Keep yer flagon of ale raised high, Maties!

After reading something like this, people are bound to think that I'm an anti-corporate, anti-mainstream, tried-and failed model of a disgruntled postal worker. Not at all. I'm actually a big fan. This is merely one-man's opinion standing in the face of the obvious. Just remember that its the fans AND the foes ( that's right, haters too) that keep us in business. Period.
Now, if you'll excuse me--- I've got new RZA in my treasure chest;)

Thursday, February 5, 2009

The Next 100: Myron Macklin, ArtNinja at large!

Taking a brief respite from all the rant and devoting a moment to rave about a member of 'the Next 100'. For those who have noticed my own work as of late, the color palette ( otherwise known as the 'visual color soundtrack') is the creation of this man--- Myron Macklin, owner and design shogun of the Charlotte N.C. based studio, ARTNINJA.

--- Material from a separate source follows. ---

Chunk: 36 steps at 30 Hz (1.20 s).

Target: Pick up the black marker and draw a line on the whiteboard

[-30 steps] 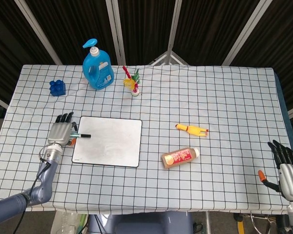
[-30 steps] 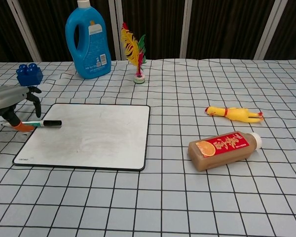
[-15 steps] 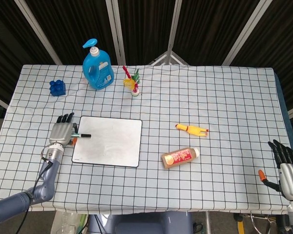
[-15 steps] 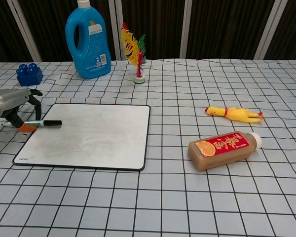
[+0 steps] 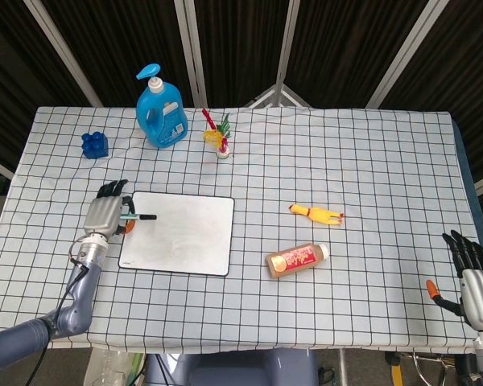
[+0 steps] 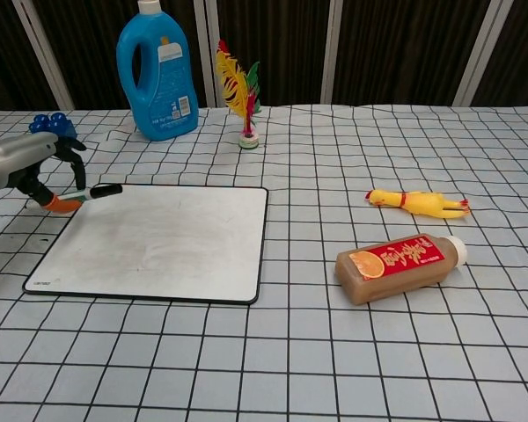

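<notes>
The whiteboard [image 5: 181, 233] [image 6: 158, 239] lies flat on the checked cloth, left of centre. My left hand [image 5: 105, 213] [image 6: 31, 163] holds the black marker [image 5: 138, 217] [image 6: 95, 191] at the board's far left corner, black tip pointing over the board and lifted a little off it. No drawn line shows on the board. My right hand [image 5: 473, 277] rests at the table's right front edge, fingers spread, holding nothing; the chest view does not show it.
A blue detergent bottle [image 5: 160, 108], a feathered shuttlecock [image 5: 218, 137] and a blue toy block [image 5: 95, 145] stand at the back left. A yellow rubber chicken [image 5: 315, 214] and a brown drink bottle [image 5: 296, 259] lie right of the board.
My left hand has moved toward the far edge of the board with the marker, raising it from the board's left edge to its far left corner. The right hand stayed still.
</notes>
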Tool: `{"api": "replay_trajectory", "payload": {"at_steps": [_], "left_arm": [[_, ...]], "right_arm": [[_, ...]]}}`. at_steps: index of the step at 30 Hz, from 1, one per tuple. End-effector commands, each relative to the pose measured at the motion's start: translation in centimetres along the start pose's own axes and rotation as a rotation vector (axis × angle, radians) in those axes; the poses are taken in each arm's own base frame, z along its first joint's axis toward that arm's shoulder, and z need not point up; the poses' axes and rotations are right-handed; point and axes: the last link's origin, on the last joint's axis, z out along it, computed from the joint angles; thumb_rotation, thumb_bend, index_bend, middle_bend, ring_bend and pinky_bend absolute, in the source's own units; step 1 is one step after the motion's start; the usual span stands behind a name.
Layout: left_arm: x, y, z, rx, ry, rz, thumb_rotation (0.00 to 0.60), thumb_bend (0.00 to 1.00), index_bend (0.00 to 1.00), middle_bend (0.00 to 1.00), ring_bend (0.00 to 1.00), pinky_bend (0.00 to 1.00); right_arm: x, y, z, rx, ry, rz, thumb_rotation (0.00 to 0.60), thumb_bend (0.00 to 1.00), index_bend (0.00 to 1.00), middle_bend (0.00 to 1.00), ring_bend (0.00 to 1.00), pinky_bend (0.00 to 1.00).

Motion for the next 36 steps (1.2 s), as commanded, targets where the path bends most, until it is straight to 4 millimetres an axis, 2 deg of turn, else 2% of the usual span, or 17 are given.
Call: {"api": "replay_trajectory", "payload": {"at_steps": [1,6,15,28,36], "left_arm": [[1.5,2.2,-0.5,-0.045,0.036,-0.219,0.600,0.53,0.62,0.07,0.00,0.00],[2.0,4.5,-1.0,-0.103,0.030,-0.386,0.600,0.53,0.62,0.08,0.00,0.00],[1.5,7.8,-1.2,-0.182,0.000,-0.504,0.600,0.53,0.63,0.08,0.00,0.00],[-0.9,12.1,-1.6,-0.273,-0.093,-0.546,0.600,0.53,0.64,0.10,0.00,0.00],[-2.1,13.5,-1.7,-0.299,-0.112,-0.550,0.600,0.53,0.65,0.11,0.00,0.00]], "right_arm": [[0.0,0.0,0.0,0.000,-0.001,0.001,0.600,0.35,0.00,0.00,0.00,0.00],[0.0,0.0,0.0,-0.003,-0.002,0.001,0.600,0.35,0.00,0.00,0.00,0.00],[-0.1,0.2,0.1,-0.009,-0.008,0.001,0.600,0.35,0.00,0.00,0.00,0.00],[0.0,0.3,0.1,-0.015,-0.005,0.002,0.600,0.35,0.00,0.00,0.00,0.00],[0.0,0.3,0.1,-0.014,-0.008,0.005,0.600,0.35,0.00,0.00,0.00,0.00]]}}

The brand of ArtNinja has graced several international magazines, including a kick-ass spread of the SPIRIT in the COMIC BOOK ARTIST MAGAZINE tribute to the great Will Eisner. Currently, Myron is hard at work on a graphic novel project of his own, while still devoting time as letterer and color supervisor on my own graphic novel, FIERCE CREATURES.

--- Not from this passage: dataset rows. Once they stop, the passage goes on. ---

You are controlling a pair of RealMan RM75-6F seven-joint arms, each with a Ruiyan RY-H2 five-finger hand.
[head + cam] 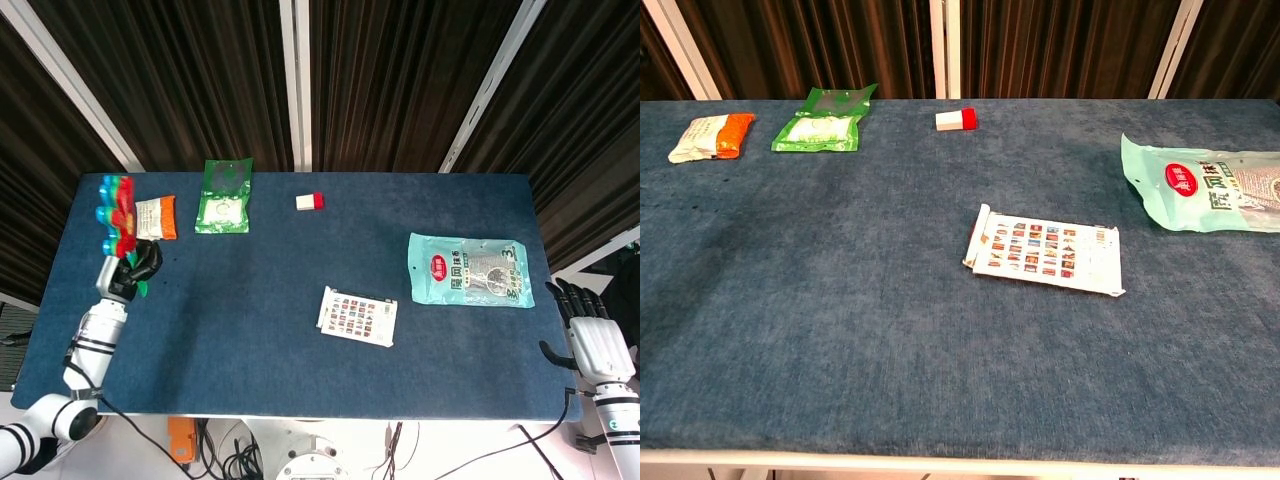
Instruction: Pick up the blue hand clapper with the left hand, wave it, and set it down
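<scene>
In the head view my left hand [133, 268] grips the green handle of the hand clapper [117, 215] above the table's left edge. The clapper stands upright, its blue, red and green palms seen nearly edge-on, just left of the orange and white packet. My right hand [592, 330] hangs off the table's right side, fingers apart and holding nothing. The chest view shows neither hand nor the clapper.
An orange and white packet [156, 217] and a green pouch [224, 196] lie at the back left. A small red and white block [310, 202] sits at the back middle. A printed card [357, 316] lies mid-table, and a light green bag [469, 270] at the right.
</scene>
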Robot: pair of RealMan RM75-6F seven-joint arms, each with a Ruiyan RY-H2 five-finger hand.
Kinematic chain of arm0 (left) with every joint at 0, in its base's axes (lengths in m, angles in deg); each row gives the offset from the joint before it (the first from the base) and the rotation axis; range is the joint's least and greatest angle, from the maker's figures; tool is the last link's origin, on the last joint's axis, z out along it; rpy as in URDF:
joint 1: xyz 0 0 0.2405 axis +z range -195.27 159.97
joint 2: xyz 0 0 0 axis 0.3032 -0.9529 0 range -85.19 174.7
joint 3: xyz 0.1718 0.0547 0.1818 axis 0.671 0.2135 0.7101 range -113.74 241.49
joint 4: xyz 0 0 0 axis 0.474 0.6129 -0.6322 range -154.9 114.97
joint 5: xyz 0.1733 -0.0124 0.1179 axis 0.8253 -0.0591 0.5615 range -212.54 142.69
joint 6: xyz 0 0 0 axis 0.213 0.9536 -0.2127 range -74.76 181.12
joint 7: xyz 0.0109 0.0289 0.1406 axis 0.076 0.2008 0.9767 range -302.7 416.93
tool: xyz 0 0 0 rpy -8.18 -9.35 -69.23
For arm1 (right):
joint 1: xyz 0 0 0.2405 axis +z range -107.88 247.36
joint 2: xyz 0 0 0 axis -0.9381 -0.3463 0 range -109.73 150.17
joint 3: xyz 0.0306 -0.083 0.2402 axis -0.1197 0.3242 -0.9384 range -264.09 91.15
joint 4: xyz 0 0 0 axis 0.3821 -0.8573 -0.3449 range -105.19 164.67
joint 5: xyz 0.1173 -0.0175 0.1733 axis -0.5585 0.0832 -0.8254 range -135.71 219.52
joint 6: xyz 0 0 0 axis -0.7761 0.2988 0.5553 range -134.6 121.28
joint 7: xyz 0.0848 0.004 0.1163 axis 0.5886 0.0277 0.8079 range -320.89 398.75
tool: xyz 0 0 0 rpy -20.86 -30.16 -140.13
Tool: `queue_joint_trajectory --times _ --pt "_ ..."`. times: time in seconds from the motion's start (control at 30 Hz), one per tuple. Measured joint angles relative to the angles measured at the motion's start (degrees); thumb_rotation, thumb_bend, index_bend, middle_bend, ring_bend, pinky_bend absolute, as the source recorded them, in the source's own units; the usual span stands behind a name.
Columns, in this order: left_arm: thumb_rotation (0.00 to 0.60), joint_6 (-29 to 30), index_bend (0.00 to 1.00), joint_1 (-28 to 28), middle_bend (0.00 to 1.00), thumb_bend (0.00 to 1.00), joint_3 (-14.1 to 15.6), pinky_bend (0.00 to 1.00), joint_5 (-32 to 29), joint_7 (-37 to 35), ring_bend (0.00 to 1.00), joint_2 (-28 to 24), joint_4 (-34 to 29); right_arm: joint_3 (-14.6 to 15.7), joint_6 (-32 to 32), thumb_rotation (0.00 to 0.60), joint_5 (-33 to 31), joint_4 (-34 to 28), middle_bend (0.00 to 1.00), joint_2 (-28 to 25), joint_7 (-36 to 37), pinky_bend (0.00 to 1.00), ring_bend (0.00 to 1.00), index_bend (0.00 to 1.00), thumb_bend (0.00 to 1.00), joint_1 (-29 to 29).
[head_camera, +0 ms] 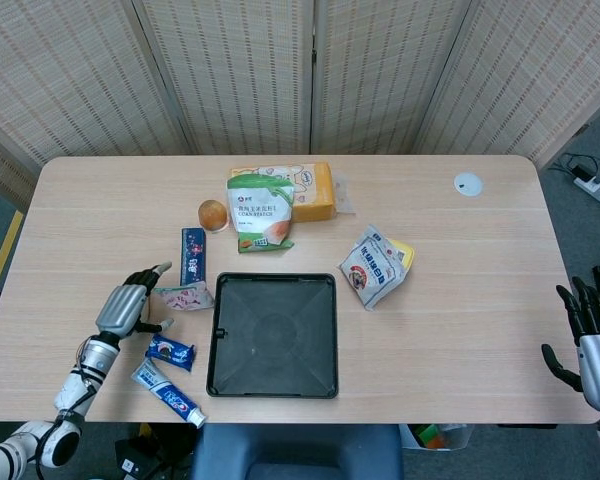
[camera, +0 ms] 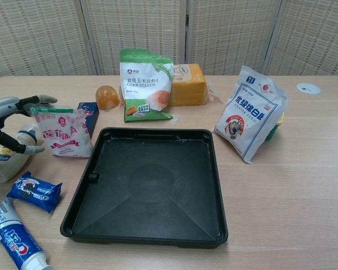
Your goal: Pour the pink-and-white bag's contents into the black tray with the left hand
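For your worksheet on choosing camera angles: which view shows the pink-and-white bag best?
The chest view: the pink-and-white bag stands facing the camera, its print plain. The head view shows it from above, small and foreshortened, beside the left hand.

The pink-and-white bag (camera: 61, 132) stood upright at the left of the chest view, a small pouch with a green strip along its top edge and pink lettering on a white front, just off the tray's upper left corner. The black tray (camera: 149, 185) lay flat at the centre of the frame, square with rounded corners, empty, a faint circle pressed into its floor
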Motion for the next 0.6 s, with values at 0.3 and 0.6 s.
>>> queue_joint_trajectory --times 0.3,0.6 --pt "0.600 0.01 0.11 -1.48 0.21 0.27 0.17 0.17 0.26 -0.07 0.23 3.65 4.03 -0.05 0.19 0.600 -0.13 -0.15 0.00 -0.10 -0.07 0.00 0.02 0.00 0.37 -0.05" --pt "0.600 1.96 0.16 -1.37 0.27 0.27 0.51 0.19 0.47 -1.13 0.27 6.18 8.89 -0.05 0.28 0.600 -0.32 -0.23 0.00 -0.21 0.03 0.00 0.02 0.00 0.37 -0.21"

Of course, you don't have to take my word for it--- check out his red-hot design site, (check my Fierce Worlds sidebar for easy access) and brace yourself for the future magic this guy's about to produce!

Which reminds me... PLANET GRIFFIN is looking for those who would like to rank among the NEXT 100! Pundits, Send your comments! Haters, do your job and send the hate mail!! Start spreading the word that THE NEXT 100 are coming!

Tuesday, February 3, 2009

The Ringside Seat

Continuing from my last post, this is a big dedication to ALL of my Next 100 brothers and sisters out there, maintaining the fight in a comics landscape that's been laid low. Despite the troubles that plague the industry right now, the future is actually brighter than many of us let on.

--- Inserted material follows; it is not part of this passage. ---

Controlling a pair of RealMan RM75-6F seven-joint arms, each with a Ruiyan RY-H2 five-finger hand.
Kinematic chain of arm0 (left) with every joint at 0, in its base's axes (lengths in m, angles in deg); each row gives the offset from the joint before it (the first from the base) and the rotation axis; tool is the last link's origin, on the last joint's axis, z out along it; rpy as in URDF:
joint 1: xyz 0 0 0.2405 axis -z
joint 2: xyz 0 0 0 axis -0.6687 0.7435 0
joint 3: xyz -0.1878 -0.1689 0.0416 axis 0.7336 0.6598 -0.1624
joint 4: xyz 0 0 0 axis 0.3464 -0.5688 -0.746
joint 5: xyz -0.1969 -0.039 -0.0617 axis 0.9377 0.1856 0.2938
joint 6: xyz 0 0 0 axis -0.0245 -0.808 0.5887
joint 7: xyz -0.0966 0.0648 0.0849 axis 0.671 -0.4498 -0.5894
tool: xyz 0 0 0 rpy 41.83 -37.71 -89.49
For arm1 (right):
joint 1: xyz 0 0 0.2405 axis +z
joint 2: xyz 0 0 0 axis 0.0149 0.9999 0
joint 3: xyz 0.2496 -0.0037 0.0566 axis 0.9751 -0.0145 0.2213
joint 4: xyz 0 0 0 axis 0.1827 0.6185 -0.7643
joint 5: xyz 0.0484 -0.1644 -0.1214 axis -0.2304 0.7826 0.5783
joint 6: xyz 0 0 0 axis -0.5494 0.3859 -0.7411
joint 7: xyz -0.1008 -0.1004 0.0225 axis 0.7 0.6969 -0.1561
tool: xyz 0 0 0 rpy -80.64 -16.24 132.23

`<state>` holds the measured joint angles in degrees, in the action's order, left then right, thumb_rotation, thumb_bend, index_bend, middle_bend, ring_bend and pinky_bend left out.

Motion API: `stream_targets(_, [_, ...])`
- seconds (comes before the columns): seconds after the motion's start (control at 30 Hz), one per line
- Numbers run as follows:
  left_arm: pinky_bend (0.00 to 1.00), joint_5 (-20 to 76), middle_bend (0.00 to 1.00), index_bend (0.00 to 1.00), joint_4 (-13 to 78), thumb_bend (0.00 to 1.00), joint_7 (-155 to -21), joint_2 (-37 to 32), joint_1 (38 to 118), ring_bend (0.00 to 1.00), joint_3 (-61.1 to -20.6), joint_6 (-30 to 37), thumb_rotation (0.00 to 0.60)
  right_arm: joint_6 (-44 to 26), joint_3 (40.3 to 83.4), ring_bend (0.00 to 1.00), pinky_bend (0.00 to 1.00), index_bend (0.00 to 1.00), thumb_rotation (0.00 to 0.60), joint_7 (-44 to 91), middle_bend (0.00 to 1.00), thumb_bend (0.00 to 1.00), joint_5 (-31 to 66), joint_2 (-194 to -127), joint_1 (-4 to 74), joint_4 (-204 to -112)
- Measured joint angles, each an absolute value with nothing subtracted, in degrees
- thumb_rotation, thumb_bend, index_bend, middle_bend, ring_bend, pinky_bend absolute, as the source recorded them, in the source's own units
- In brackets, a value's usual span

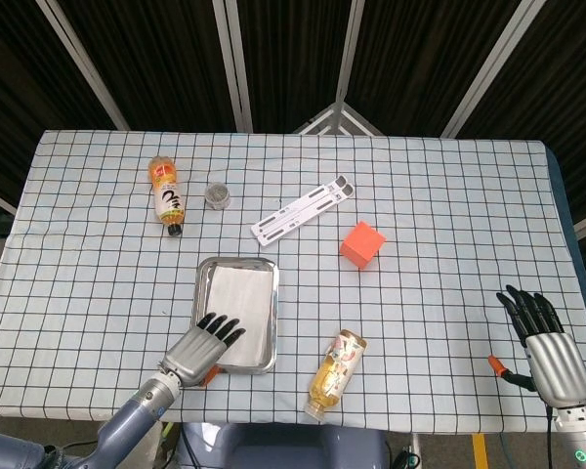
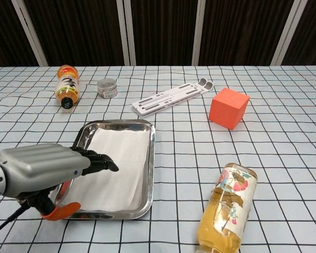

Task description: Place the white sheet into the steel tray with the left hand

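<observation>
The white sheet [image 1: 240,303] [image 2: 114,164] lies flat inside the steel tray [image 1: 202,275] [image 2: 151,158] near the table's front. My left hand [image 1: 201,347] [image 2: 45,170] hovers over the tray's near left corner, dark fingers [image 2: 99,161] stretched out above the sheet and holding nothing. Its palm hides the tray's near left rim in the chest view. My right hand [image 1: 548,348] is far off at the table's right front edge, fingers spread, empty; the chest view does not show it.
An orange drink bottle [image 1: 166,192] and a small round tin [image 1: 217,195] lie at the back left. A white slotted bracket [image 1: 302,209] and an orange cube [image 1: 361,243] sit behind the tray. A second bottle [image 1: 336,371] lies right of the tray.
</observation>
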<state>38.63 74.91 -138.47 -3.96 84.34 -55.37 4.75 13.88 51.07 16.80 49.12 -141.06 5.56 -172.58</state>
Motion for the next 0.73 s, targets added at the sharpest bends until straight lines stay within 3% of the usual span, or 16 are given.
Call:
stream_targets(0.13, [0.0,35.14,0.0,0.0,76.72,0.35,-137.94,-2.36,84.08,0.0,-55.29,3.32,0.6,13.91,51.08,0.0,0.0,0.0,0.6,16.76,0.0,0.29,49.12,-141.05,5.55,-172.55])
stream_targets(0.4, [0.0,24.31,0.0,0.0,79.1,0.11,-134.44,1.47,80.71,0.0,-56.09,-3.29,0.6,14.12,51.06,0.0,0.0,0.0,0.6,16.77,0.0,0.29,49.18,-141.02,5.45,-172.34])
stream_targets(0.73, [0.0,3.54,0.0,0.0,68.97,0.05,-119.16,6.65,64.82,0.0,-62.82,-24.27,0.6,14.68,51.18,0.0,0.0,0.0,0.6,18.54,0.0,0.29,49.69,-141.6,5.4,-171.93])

For example... Lets take a trip into the WayBack Machine for this one...

For those of you who remember the days of the distributor wars of the early 90's--- when Image first came into play, when the DC bullpens were abuzz with rumors of a merger with some conglomerate called TimeWarner, when black publications like independant coalitioned Amara and DC-owned Milestone were firing shots across each others bow for no reason, and when Marvel was licking it's wounds because of the Image explosion--- there was a little known distro known as Cold Cut. Cold Cut & Diamond squared off toe-to-toe with one another; Cold Cut playing Apollo Creed to Diamonds' Ivan Drago. With Diamond's plans of forming exclusive contracts, Cold Cut had no fight left--- well, we all know what happened to Apollo.

Fast forward.

Diamond operates with a retailer base of about 4300 worldwide to date. Within the past year, an upstart known as Haven Distributors have come along and have quickly established themselves as number 2 behind Diamond with a retailer base of about 2300... And growing!

To many people out there, no one really knew what a Haven was, much less if any kind of alternate operating system existed out there. Imagine my surprise to discover that Haven is the reformation of Cold Cut Distribution! On top of that, it seems that Diamond's minimum sales cap of $6200 ( that's right--- more than the previously aforementioned $2500 that was speculated on earlier. ) is just the seed of revolution that Haven needed to have their offices flooded with calls from new clients looking for an alternate, cheaper distro... Just goes to show that what is past is prologue.

New round 2.

To all my Next 100 out there, I say this:

The most dangerous realization in the existence of power
is an idea. The idea is what created power in the first place, so
its only ironic that power would attempt to destroy the very
thing that created it... Which it can't.

We hold the future frontrow tickets to the next match... Underdogs versus Big Dogs-on-the-porch... Care to place your bets?